WORK TO BE COMPLETED: Of the lines below, write out exactly those from the line with "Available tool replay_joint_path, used" through the line with "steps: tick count", both included, and skip the rest.

BEGIN DATA SECTION

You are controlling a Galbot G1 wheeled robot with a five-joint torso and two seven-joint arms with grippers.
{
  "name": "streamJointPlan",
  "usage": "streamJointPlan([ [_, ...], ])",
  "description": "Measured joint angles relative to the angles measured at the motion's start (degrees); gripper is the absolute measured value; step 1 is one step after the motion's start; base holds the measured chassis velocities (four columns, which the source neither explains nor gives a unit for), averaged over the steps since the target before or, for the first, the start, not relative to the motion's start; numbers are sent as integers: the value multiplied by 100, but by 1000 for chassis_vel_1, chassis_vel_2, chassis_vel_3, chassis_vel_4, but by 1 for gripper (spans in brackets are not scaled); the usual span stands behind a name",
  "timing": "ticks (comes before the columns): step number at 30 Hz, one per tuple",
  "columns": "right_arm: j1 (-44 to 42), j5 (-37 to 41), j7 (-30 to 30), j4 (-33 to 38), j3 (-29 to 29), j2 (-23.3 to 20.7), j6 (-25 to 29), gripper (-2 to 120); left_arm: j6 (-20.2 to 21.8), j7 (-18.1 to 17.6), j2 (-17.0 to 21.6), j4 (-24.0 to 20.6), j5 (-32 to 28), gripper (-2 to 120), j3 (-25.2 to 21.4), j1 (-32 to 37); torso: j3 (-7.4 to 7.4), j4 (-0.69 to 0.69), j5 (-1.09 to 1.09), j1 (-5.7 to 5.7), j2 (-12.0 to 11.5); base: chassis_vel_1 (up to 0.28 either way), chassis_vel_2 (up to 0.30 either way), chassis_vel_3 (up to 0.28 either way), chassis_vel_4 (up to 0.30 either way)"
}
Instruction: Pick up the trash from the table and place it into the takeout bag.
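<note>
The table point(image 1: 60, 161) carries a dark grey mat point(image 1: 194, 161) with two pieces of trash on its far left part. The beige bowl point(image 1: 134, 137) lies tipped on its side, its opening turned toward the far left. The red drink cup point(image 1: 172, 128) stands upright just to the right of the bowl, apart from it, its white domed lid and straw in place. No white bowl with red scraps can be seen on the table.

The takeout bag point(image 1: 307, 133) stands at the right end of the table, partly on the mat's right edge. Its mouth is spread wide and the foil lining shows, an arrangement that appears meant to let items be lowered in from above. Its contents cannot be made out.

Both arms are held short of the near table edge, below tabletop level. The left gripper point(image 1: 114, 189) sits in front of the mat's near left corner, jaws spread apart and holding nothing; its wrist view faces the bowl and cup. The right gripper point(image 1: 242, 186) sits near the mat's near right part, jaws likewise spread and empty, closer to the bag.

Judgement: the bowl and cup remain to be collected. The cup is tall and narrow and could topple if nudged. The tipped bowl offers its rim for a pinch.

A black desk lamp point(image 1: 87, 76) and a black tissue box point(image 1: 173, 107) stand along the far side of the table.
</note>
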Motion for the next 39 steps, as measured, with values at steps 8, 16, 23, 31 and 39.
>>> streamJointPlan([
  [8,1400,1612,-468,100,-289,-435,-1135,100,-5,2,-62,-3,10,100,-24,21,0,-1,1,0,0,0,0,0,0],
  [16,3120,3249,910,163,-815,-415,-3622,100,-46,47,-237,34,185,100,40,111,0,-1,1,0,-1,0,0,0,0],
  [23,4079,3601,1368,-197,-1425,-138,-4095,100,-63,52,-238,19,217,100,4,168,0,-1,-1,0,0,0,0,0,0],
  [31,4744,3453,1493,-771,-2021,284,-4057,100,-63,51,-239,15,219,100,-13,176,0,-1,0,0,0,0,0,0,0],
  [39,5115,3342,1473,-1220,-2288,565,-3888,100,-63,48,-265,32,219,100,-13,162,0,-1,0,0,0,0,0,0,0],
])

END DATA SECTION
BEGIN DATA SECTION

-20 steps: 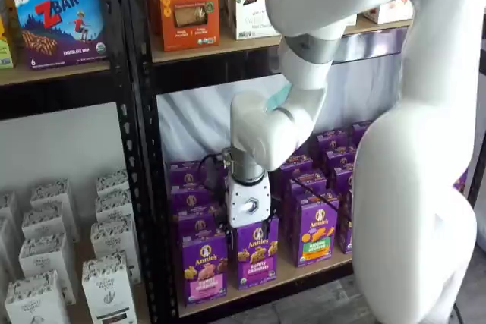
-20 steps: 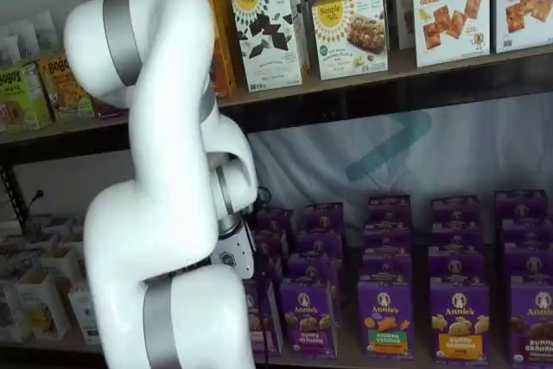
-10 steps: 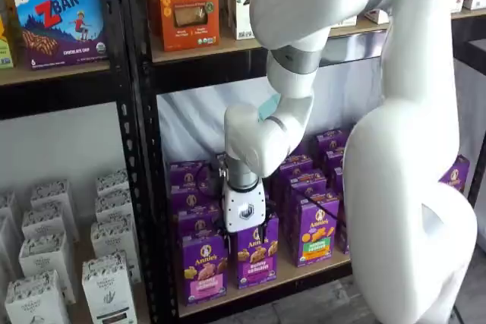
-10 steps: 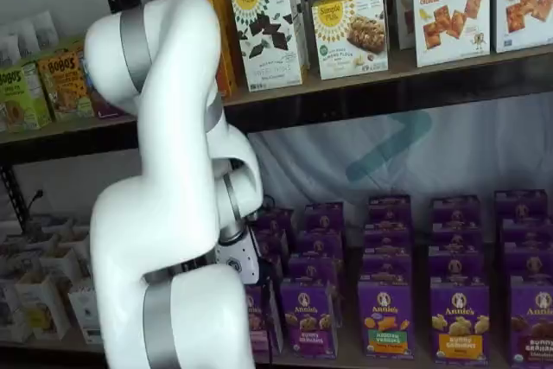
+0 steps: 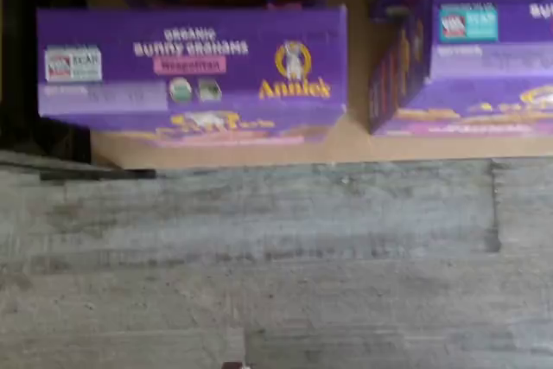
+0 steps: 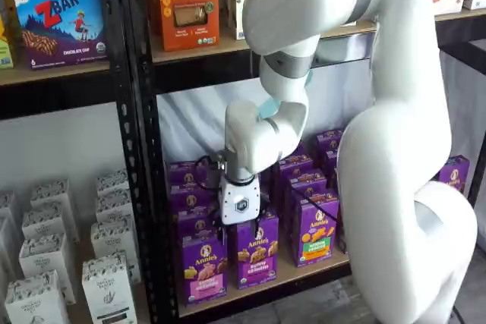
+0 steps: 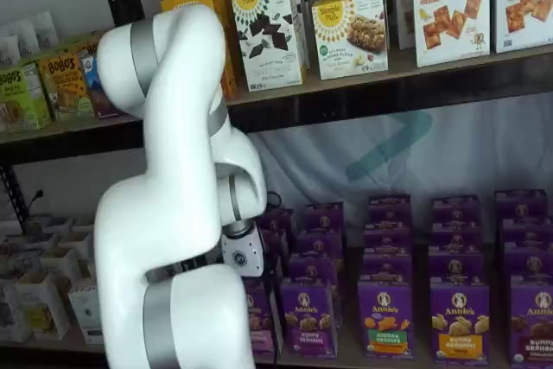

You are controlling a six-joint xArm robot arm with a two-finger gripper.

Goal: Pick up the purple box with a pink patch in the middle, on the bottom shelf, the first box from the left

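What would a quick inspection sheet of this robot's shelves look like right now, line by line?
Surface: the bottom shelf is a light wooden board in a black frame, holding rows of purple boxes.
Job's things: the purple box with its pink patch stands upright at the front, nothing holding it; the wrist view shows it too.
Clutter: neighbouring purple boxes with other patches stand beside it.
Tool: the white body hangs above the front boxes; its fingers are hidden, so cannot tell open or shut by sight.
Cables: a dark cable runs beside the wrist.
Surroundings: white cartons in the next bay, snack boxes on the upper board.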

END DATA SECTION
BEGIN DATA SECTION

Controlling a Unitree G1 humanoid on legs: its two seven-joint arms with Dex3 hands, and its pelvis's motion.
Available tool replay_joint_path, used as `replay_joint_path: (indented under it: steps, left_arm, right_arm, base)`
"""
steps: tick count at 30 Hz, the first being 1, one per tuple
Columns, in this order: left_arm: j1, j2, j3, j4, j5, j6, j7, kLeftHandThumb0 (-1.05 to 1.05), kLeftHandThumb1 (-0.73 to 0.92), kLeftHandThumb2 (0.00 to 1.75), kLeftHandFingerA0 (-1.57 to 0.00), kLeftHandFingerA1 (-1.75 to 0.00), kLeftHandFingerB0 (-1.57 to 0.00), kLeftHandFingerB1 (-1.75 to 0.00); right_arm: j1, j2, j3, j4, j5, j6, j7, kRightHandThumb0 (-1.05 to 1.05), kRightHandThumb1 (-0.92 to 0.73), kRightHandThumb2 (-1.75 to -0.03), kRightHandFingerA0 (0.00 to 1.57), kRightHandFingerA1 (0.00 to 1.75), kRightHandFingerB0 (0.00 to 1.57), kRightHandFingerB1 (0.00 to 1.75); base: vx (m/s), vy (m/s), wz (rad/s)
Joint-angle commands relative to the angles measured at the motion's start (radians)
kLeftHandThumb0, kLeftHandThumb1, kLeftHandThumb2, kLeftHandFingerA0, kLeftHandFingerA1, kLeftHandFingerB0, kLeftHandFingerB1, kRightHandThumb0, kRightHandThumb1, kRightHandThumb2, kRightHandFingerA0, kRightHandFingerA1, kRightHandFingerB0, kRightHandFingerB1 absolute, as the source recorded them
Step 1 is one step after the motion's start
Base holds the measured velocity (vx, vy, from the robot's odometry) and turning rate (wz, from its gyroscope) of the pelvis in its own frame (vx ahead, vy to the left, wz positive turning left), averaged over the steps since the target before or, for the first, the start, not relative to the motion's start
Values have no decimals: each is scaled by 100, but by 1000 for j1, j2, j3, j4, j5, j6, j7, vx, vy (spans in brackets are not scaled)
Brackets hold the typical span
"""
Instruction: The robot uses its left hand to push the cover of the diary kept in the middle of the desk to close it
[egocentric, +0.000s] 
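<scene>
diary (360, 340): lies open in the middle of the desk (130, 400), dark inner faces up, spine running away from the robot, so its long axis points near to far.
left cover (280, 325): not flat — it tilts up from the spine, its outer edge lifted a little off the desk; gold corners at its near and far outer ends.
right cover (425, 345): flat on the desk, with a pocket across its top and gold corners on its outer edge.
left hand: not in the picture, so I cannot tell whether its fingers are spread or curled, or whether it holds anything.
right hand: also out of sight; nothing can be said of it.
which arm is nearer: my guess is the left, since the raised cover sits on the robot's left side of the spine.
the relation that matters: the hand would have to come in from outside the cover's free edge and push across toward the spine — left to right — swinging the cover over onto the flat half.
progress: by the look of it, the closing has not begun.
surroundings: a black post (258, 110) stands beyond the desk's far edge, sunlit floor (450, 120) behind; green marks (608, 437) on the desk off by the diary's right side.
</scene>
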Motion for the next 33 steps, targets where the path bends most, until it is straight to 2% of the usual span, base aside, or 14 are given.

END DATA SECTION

TASK RESULT:
Available tool replay_joint_path, used as `replay_joint_path: (indented under it: steps, left_arm, right_arm, base)`
"""
steps: tick count at 30 Hz, the first being 1, one per tuple

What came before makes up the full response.